Название | Saxe Holm's Stories, Second Series |
---|---|
Автор произведения | Helen Maria Fiske Hunt Jackson |
Жанр | Документальная литература |
Серия | |
Издательство | Документальная литература |
Год выпуска | 0 |
isbn | 4064066084868 |
"Miss Margaret," said Wilhelm, very quietly, "it is not much that I can say. A grief has come to us all; but that cannot now be changed: that is as if it were past; and if you will only stay in our house it can become as if it had not been. It is no shame to you that my brother have seen that you are more beautiful and good than any other woman. It is so that any man must see, Miss Margaret. I, also, who am the father in the house, I have said to Annette all this year that you are one good angel. And I could kneel to pray you to stay. I know my Karl. It is not with him as you think. It is only a joy to him that you stay, as it is to me and to Annette. And he will keep the vow he have vowed. If you go he will go away for ever. Give to us our brother, oh, Miss Margaret," and tears stood in Wilhelm's eyes.
"Mr. Reutner," said Margaret, very earnestly, "do you truly believe that it will do your brother no harm, I mean, cause him no pain to live with me as before?"
Wilhelm fixed his eyes on the floor in silence for some seconds. Then he said:—
"Miss Margaret, that you are content, are glad, is joy to Karl and to us. So long as you find to be content, glad in our house, it is great joy. When you are more glad in your own house that will be greatest joy to Karl, to us. There will come the year when Karl will have wife and house as I. He has the great father heart which must have the children to love. You will do his life no harm. To have seen that you are God's angel shall be only light to him, not cloud. I know my Karl. Oh, Miss Margaret, will you not for one month try if it cannot be?"
So Margaret promised to stay. The first meeting with Karl was what she most dreaded; but it was over almost before she knew that it was near, and Karl's beautiful simplicity of nature made it easier than could have been foreseen.
He was standing alone in the window of the drawing-room when she went to breakfast the next morning. He had just broken a beautiful tea-rose from its stem, and was about to lay it on her plate. As she crossed the threshold he went towards her, holding it out, and saying:—
"You are like a new guest in our house to-day. Oh, Miss Margaret, let the rose tell to you how we all thank God that you have come."
The tone, the look, were calmly, gravely, affectionate as ever. The old life was taken up again, the stormy break in it put away forever. Margaret's heart leaped with a sudden rapture in the consciousness that she still had the same quiet, peaceful, dear home as before.
Again the spring and the summer wore away, and the winter came, and no change was visible in Wilhelm Reutner's household. No change visible! But ah! beneath its surface had again been at work far deeper forces than those which ripen spring into summer, and summer into the garnered harvest of autumn.
Margaret loved Karl! What subtle triumphs love knows how to win for his own! Karl Reutner's heart had no more hope in it now than it had a year before; no less now than then, it would have seemed to him like blasphemy to ask Margaret Warren to be his wife: yet there were days when Margaret could not see daisies without tears, so bitterly did her heart ache to recall the hour in which she had rejected the love which they had once symbolized to her.
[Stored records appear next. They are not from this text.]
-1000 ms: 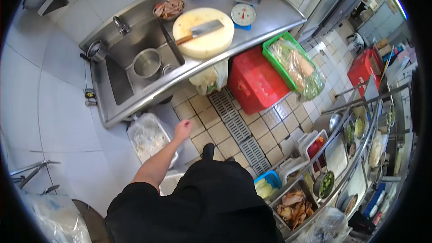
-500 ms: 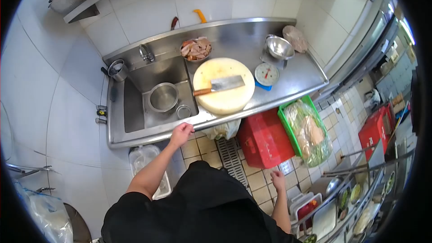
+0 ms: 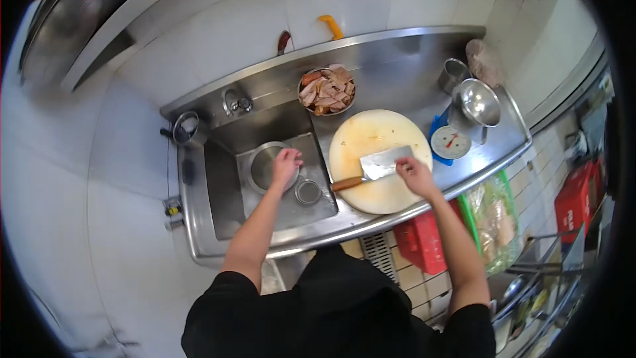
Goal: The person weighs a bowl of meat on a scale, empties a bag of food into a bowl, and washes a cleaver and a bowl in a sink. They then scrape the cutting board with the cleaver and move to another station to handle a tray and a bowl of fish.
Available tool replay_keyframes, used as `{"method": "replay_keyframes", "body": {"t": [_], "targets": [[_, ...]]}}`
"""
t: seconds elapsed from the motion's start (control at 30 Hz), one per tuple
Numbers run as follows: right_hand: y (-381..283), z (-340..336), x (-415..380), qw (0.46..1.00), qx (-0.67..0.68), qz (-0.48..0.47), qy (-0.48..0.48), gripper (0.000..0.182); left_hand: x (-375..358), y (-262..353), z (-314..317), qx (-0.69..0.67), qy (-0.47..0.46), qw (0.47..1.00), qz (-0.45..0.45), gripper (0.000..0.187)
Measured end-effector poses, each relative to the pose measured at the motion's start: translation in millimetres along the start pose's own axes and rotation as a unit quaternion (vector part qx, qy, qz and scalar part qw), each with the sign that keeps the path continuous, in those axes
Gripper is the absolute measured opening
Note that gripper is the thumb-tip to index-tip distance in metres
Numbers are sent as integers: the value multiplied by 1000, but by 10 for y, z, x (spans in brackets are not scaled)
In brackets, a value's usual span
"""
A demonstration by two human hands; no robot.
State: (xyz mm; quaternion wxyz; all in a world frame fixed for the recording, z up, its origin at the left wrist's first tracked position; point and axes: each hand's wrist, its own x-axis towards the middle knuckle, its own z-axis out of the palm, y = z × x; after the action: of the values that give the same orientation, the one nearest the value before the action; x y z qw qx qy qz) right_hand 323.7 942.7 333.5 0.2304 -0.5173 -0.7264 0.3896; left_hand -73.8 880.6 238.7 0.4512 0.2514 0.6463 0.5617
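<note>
My left hand (image 3: 286,168) is over the sink (image 3: 225,215), in front of the round metal bowl (image 3: 263,162) standing in it. Its fingers are loosely bent and apart, holding nothing. A small metal cup (image 3: 308,192) is beside that bowl. My right hand (image 3: 415,176) hovers over the right side of the thick round chopping board (image 3: 371,132), fingers half bent with nothing visible in them. Its fingertips are by the blade corner of a cleaver (image 3: 384,163); whether they touch cannot be seen. The cleaver lies flat, its wooden handle pointing left.
A bowl of cut meat (image 3: 327,91) stands behind the board. To the right are a kitchen scale (image 3: 450,142), a metal colander or bowl (image 3: 479,103) and a metal pot (image 3: 454,75). A tap (image 3: 236,102) rises behind the sink. Below the counter are a red crate (image 3: 424,242) and a green basket (image 3: 470,219).
My left hand has moved from the counter's front edge to over the sink. My right hand has risen from beside my body to over the board. The view has come closer to the counter.
</note>
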Motion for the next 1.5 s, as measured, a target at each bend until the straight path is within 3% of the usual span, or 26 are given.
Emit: {"method": "replay_keyframes", "body": {"t": [0.03, 0.13, 0.17, 0.23, 0.3, 0.43, 0.53, 0.63, 0.73, 0.87, 1.07, 1.2, 1.27, 1.4, 1.5], "targets": [[103, 93, 387, 999, -1, -48, 15, 26, 328, -53, 57, -15, -22, 1000, -12, 18], [-296, 188, 1333, 999, -36, -15, 19, 30, 992, 31, 472, 21, -67, 997, -19, 21], [-296, 262, 1651, 995, -70, -59, 34, 32, 1207, 15, 596, 12, -71, 995, -63, 24], [-295, 472, 2217, 988, -133, -60, 48, 35, 1398, 69, 869, -62, -30, 990, -123, 29], [-314, 685, 2610, 991, -103, -33, 72, 40, 1493, 109, 1033, -118, -6, 980, -162, 36], [-318, 944, 3210, 989, -105, -36, 99, 51, 1729, -69, 1124, -182, 41, 969, -164, 29], [-173, 1189, 3561, 982, -90, -98, 131, 59, 1844, -76, 930, -246, 2, 953, -177, 25], [1, 1358, 3803, 973, -87, -150, 155, 66, 1953, 11, 764, -214, -19, 960, -181, 21], [88, 1442, 3944, 998, -12, -49, 32, 74, 2122, 59, 572, -157, -26, 975, -158, 21], [33, 1508, 3641, 998, 5, -6, 66, 72, 2176, 93, 405, -142, -4, 981, -136, 16], [-106, 1470, 3381, 995, 92, -33, 36, 57, 1916, 125, 234, -142, -23, 984, -103, 20], [-497, 1215, 2905, 993, 46, -20, 105, 45, 1434, 621, 144, -151, -9, 983, -106, 15], [-640, 993, 2568, 991, 60, -10, 122, 42, 1289, 643, 20, -154, -33, 986, -58, 12], [-973, 303, 1526, 939, 315, 97, 96, 35, 617, 1330, 229, -106, -84, 989, -59, 17], [-967, -5, 701, 928, 329, 57, 163, 26, 142, 1617, 499, -68, -191, 977, -62, 26]]}}
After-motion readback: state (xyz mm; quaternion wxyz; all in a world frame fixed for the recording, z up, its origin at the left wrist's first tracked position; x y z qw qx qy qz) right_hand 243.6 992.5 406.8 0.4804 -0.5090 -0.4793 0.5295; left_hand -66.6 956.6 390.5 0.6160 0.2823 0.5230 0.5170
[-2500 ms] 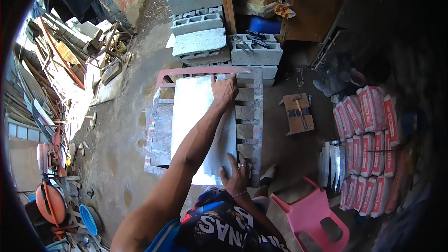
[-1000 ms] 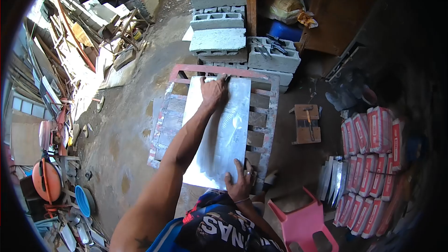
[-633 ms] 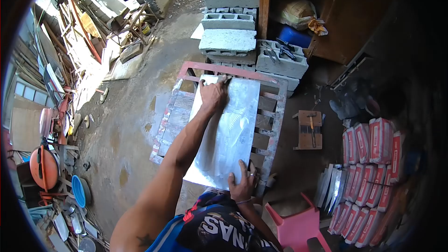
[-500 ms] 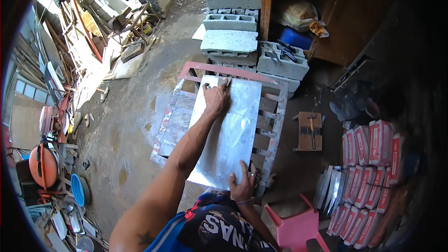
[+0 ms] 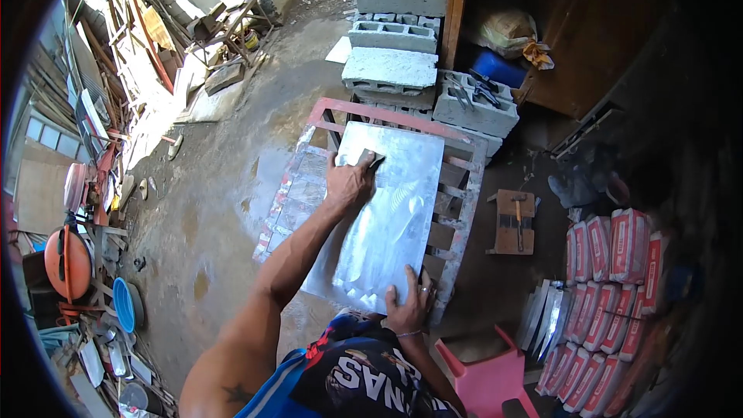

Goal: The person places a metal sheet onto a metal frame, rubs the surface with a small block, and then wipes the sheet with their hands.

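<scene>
A shiny metal sheet [image 5: 395, 209] lies on a worn red and grey slatted frame [image 5: 457, 251]. Upon the sheet's upper left part, my left hand [image 5: 350, 186] has its fingers closed on a small dark pad [image 5: 373, 160] pressed to the surface; the thumb side reaches the sheet's left edge. Pale streaks and smears mark the metal. My right hand [image 5: 410, 302] rests at the near right corner of the sheet, fingers spread and flat, with nothing visible in it.
Concrete blocks [image 5: 391, 70] stand beyond the frame, with tools on the right-hand stack. To the right are a small wooden stool [image 5: 515, 223] bearing a hammer, stacked red and white bags [image 5: 604, 313] and a pink chair [image 5: 491, 375]. Scrap wood and a blue basin [image 5: 126, 304] lie left.
My left hand has drawn the pad down the sheet, nearer to my body. The view has shifted slightly. My right hand stays at the near corner.
</scene>
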Available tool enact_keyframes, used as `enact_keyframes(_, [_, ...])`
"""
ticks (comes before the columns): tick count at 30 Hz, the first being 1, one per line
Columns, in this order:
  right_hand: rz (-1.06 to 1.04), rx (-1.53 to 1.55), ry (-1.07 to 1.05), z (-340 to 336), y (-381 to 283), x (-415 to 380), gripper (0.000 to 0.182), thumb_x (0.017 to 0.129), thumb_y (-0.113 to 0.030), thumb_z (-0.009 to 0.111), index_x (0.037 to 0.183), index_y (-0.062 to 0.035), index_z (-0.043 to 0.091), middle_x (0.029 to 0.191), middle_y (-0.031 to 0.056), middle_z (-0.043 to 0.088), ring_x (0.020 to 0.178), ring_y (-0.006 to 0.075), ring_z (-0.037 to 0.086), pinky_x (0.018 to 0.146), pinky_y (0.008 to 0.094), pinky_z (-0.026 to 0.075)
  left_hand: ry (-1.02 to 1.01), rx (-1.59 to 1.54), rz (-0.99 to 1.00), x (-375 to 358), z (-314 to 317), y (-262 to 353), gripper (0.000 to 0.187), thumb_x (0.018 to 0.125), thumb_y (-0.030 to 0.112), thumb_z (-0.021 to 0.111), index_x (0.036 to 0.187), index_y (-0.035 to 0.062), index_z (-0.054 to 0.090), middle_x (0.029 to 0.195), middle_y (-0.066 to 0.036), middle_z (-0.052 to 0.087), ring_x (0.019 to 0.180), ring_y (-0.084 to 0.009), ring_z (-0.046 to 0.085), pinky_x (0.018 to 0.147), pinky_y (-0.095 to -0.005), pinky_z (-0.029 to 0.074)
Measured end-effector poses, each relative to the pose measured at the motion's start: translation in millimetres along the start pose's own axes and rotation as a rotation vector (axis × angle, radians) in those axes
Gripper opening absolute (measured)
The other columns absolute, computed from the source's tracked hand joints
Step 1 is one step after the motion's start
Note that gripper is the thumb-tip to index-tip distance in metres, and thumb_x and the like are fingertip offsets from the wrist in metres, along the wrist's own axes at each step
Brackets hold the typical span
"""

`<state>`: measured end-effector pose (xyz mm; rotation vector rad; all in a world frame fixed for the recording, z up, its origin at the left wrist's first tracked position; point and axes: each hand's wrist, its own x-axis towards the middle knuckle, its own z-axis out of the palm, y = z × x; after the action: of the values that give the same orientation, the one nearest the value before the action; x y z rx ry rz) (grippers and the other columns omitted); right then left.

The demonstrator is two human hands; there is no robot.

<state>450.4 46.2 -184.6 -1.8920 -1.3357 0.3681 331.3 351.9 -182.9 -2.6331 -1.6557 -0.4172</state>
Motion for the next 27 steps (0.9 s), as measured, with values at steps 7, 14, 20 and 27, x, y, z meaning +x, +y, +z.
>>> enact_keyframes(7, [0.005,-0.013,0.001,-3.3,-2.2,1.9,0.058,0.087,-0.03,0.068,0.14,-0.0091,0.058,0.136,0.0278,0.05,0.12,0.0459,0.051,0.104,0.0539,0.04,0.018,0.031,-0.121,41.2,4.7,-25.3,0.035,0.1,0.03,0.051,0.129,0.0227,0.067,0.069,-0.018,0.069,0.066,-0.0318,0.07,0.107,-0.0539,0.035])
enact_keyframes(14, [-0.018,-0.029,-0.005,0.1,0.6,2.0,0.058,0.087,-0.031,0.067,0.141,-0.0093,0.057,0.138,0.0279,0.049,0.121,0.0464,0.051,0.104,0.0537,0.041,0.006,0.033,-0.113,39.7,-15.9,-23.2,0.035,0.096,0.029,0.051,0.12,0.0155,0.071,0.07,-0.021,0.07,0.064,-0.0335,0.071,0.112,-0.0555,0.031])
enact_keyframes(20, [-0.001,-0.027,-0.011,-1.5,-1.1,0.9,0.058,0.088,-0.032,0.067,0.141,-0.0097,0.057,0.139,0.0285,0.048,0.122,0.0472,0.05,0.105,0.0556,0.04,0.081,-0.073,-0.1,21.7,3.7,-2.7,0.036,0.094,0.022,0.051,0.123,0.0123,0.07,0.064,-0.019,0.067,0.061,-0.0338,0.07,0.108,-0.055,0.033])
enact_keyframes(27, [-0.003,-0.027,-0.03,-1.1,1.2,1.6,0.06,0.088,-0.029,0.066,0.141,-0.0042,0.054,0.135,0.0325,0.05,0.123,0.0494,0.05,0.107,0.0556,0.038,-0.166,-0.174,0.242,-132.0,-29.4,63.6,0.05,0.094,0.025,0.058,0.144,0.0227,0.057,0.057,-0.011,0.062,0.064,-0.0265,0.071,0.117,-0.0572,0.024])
It was hard to tell how this love had come. Its growth had been as slow, as uninterrupted, as immutable, as unsuspected as the silent growth of crystals deep hidden in chambers of stone. It was long before Margaret had dreamed of it, and very long before she had admitted it to herself. She wrestled with it bravely; it was against her will, she did not choose to love Karl Reutner. She was no less proud a woman this year than last. She had no less dreams and purposes for the future and to be the wife of Karl Reutner was not among them. Nevertheless it had come to pass that his presence meant happiness to her, and his absence meant a vague sense of discomfort and loss. Vainly she asked herself why. Reason was silent. The great interest of her life had been—still was—in books, in study, in progress in the broadest sense. Karl Reutner had not studied, had not read; he cared more for the laughing eyes of a happy child than for all the discoveries of a century. To him flowers were events; a blue sky, and a bright sun, and smiles at home were life.
The new world of which he had glimpses through Margaret's conversation—the world of history, the world of art, the world of science—seemed to him very great, very glorious. He kindled at mention of noble deeds, at descriptions of stirring scenes; but it was partly because Margaret found the scenes and events thrilling, and he always returned to his flowers and his music with a sense of rest.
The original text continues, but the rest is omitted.